Inzidenzwerte im Münsterland: BOR reißt 1000er-Marke und COE holt auf

Der Kreis Coesfeld überholt den NRW-Durchschnittswert, und der Nachbarkreis Borken reißt am zweiten Tag in Folge die 1000er-Marke: Die Inzidenzwerte im Münsterland steigen rasant.
Die Corona-Inzidenzwerte in der Region steigen weiter steil an. (Symbolbild). © picture alliance/dpa

Die Labore arbeiten am Limit. Die Mitarbeiterinnen und Mitarbeiter der Gesundheitsämter ebenfalls – und trotzdem reicht das bei ihnen inzwischen nicht mehr. Der Kreis Coesfeld hat schon vor Tagen die rote Linie überschritten: Trotz Unterstützung durch die Bundeswehr ist es dort nicht mehr möglich, die Kontaktverfolgung im Infektionsfall sicherzustellen.
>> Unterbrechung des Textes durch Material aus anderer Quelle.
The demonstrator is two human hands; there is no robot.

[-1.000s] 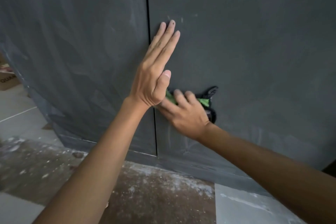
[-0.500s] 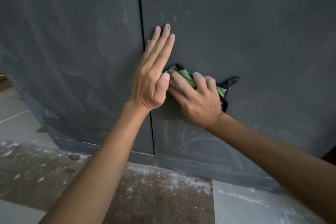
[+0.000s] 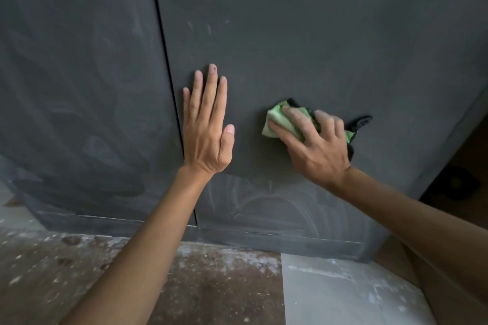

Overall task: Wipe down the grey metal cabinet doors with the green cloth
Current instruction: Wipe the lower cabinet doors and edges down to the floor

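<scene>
The person's left hand (image 3: 208, 124) lies flat and open, fingers straight and together, palm pressed on the right grey metal cabinet door (image 3: 330, 29) just beside the dark vertical seam (image 3: 169, 82) that parts it from the left grey metal cabinet door (image 3: 79, 66). The right hand (image 3: 317, 150) curls its fingers over a crumpled green cloth (image 3: 277, 121) with a black edge, holding it against the same right door, apart from the left hand. Pale wipe streaks mark both doors above the stained, dusty brown floor (image 3: 211, 285).
</scene>
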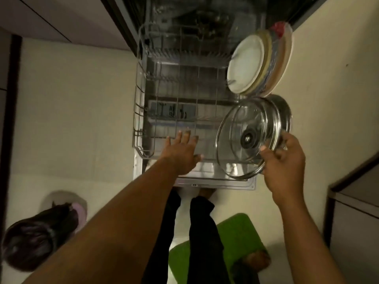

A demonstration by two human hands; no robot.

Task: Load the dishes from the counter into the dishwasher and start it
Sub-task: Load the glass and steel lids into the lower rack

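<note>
R hand [284, 167] pinches lid [235, 128] rim — L hand [182, 152] spread over rack [137, 111] front.

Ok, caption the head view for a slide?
Right hand grips a glass lid at the dishwasher rack, near upright plates; left hand reaches, open.

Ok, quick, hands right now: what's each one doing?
Left hand: open, fingers spread over the lower rack.
Right hand: holding the glass lid by its rim.

Plates [246, 64] in rack [139, 111], right side
</note>
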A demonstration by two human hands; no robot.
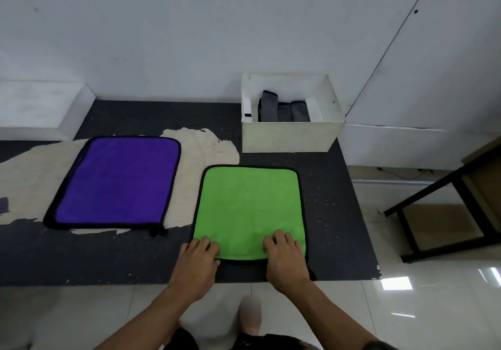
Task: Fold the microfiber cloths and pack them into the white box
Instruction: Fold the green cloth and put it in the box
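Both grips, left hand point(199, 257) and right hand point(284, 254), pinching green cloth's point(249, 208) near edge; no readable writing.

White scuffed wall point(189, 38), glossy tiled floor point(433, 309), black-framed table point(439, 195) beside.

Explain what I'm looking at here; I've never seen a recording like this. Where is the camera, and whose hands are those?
There is no machine. One camera sits on a person's head, looking forward and down. The left hand and right hand rest on the near edge of a green cloth, lying flat and unfolded on a dark table; whether they are gripping it is unclear. A purple cloth lies flat to its left. Behind stands an open white box with folded grey cloths inside.
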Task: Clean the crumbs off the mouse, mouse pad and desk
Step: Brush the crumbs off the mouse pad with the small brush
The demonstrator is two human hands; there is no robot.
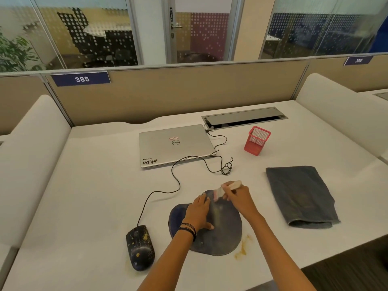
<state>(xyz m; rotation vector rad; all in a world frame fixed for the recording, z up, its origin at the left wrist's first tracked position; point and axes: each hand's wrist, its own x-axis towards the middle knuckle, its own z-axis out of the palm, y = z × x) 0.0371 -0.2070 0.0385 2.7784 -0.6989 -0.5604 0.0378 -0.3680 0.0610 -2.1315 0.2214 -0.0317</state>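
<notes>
Left hand (198, 211) lies flat, fingers out, pinning the mouse pad (222, 238) left of centre; right hand (238, 197) grips a small brush (227, 187), bristles on the pad's far end. Pad sits nr the desk (94, 185) front edge; mouse (140, 247) just left, apart, speckled w/ yellow crumbs. Best approach, I'd say: keep pad pinned, short light strokes one way, twd the crumb pile (243, 247) off its right edge, so bits don't flick. Folded cloth (300, 196) well right, prob. for the last wipe.
</notes>
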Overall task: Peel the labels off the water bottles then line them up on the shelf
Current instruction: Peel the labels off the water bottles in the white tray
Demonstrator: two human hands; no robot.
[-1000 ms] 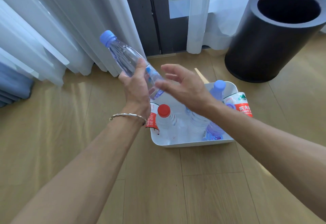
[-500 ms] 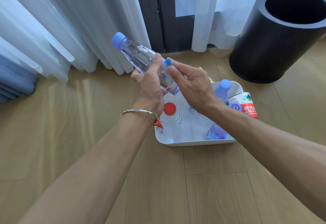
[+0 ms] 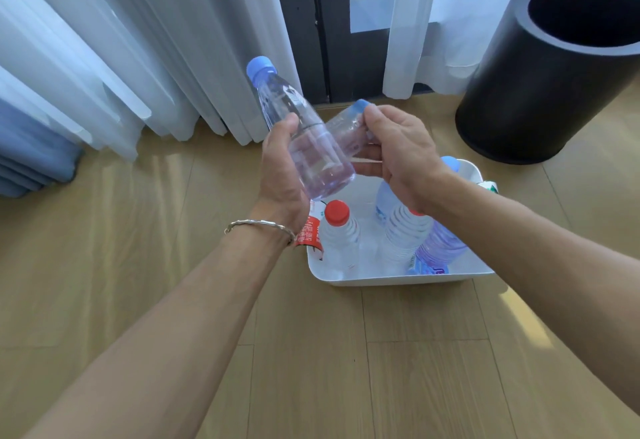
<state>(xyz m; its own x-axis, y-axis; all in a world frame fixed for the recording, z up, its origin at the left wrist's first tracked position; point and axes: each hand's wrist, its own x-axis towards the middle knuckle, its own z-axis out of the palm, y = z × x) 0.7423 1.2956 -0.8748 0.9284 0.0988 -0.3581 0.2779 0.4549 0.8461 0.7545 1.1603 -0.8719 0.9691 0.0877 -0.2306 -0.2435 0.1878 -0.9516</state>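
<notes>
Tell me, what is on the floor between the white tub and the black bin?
Nothing: the head view shows bare wood floor between white tub and black bin.

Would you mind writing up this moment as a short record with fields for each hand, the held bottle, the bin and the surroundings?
left hand: grips the held bottle's lower body
right hand: pinches a clear peeled label coming off the bottle
held bottle: blue cap, tilted, cap up-left, above the bin
white bin: on the floor, holds several bottles, including a red-capped bottle
black cylinder: open-topped, right of the bin
</notes>
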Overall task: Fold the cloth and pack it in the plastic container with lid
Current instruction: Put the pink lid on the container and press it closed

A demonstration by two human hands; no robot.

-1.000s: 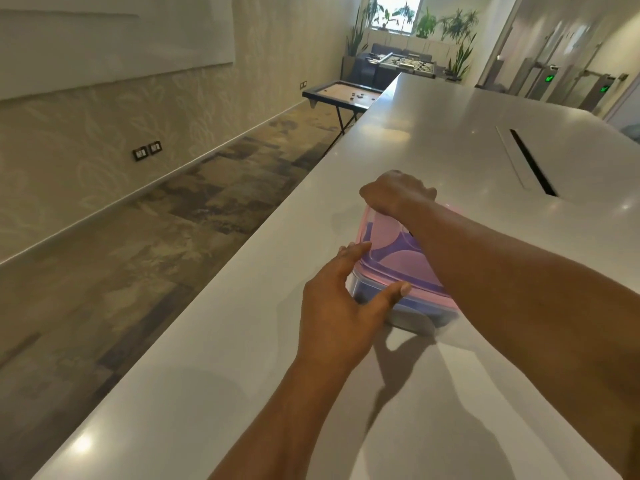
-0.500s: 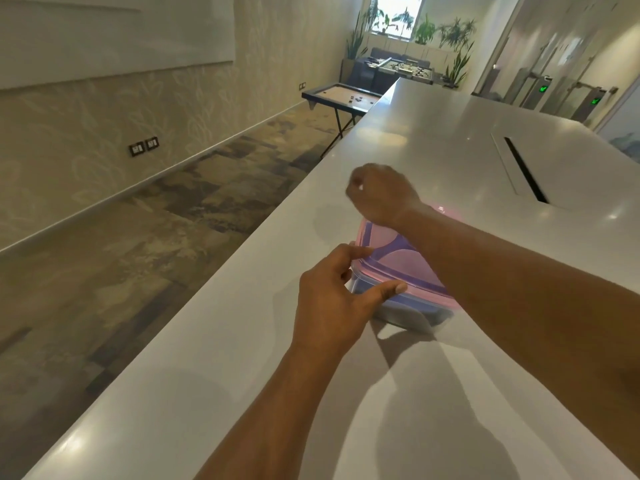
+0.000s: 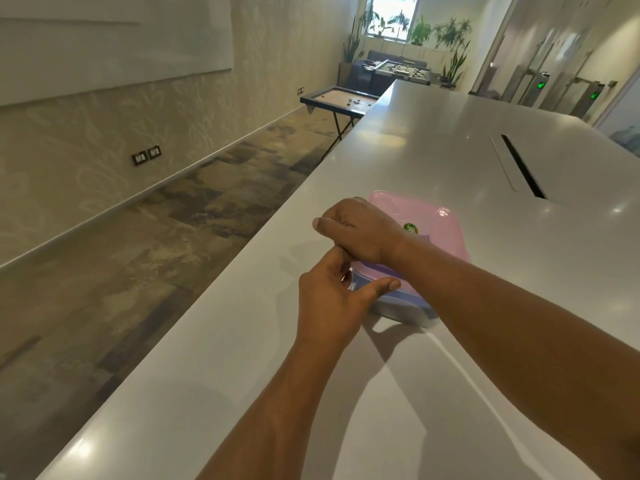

So rapide schnellen die Inzidenzwerte in die Höhe.

Das RKI hat am Samstagmorgen (22. 1.) eih+en Inzidenzwert von 751,7 für den Kreis Coesfeld gemeldet. Seit Dienstag (18. 1.) steigt der Wert damit nahezu in 100er-Schritten. Inzwischen hat er den Durchschnittswert des Landes NRW sogar überholt. Dort belief sich an diesem Samstagmorgen der Wert auf 733.6. Immerhin: Bundesweit liegt er bei 772,7 – also oberhalb des COE-Wertes.

Im Nachbarkreis Borken gibt es bereits am zweiten Tag in Folge einen viertstelligen Inzidenzwert: 1152,7 – das ist mehr als in Brandenburg. Nur die Stadtstaaten Bremen, Hamburg und Berlin haben noch höhere Werte.

Kreis Unna zeigt leicht sinkende Tendenz

Im Regierungsbezirk Münster ist der Kreis Borken Spitzenreiter. Die Städte Gelsenkirchen (978,4) und Bottrop (838,2) sind aber auch nur noch knapp unter der 1000er-Inzidenz. In Münster sinken indes die Inzidenzwerte seit drei Tagen wieder leicht – zurzeit auf 536. Der Kreis Unna (794,7) liegt dagegen fast gleichauf mit Coesfeld, zeigt aber auch eine leicht sinkende Tendenz.